Task statement: Take the data and return it in full. Change nothing.

== Segment start ==

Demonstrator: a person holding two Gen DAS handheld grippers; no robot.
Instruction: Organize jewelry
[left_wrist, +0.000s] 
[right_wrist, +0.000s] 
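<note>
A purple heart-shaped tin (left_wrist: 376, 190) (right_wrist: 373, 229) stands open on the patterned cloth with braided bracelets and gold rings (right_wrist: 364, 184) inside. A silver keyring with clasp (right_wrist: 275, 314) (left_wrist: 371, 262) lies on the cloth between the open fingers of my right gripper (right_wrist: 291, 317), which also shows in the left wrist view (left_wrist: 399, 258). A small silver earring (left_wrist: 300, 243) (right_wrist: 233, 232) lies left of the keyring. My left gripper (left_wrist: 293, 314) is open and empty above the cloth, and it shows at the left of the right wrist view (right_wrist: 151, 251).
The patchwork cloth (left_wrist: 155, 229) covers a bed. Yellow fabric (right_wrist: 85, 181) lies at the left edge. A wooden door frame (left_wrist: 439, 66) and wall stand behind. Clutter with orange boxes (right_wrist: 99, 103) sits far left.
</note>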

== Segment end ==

Task result:
Demonstrator: a person holding two Gen DAS handheld grippers; no robot.
Instruction: Organize jewelry
[left_wrist, +0.000s] 
[right_wrist, +0.000s] 
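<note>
A purple heart-shaped tin (left_wrist: 376, 190) (right_wrist: 373, 229) stands open on the patterned cloth with braided bracelets and gold rings (right_wrist: 364, 184) inside. A silver keyring with clasp (right_wrist: 275, 314) (left_wrist: 371, 262) lies on the cloth between the open fingers of my right gripper (right_wrist: 291, 317), which also shows in the left wrist view (left_wrist: 399, 258). A small silver earring (left_wrist: 300, 243) (right_wrist: 233, 232) lies left of the keyring. My left gripper (left_wrist: 293, 314) is open and empty above the cloth, and it shows at the left of the right wrist view (right_wrist: 151, 251).
The patchwork cloth (left_wrist: 155, 229) covers a bed. Yellow fabric (right_wrist: 85, 181) lies at the left edge. A wooden door frame (left_wrist: 439, 66) and wall stand behind. Clutter with orange boxes (right_wrist: 99, 103) sits far left.
</note>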

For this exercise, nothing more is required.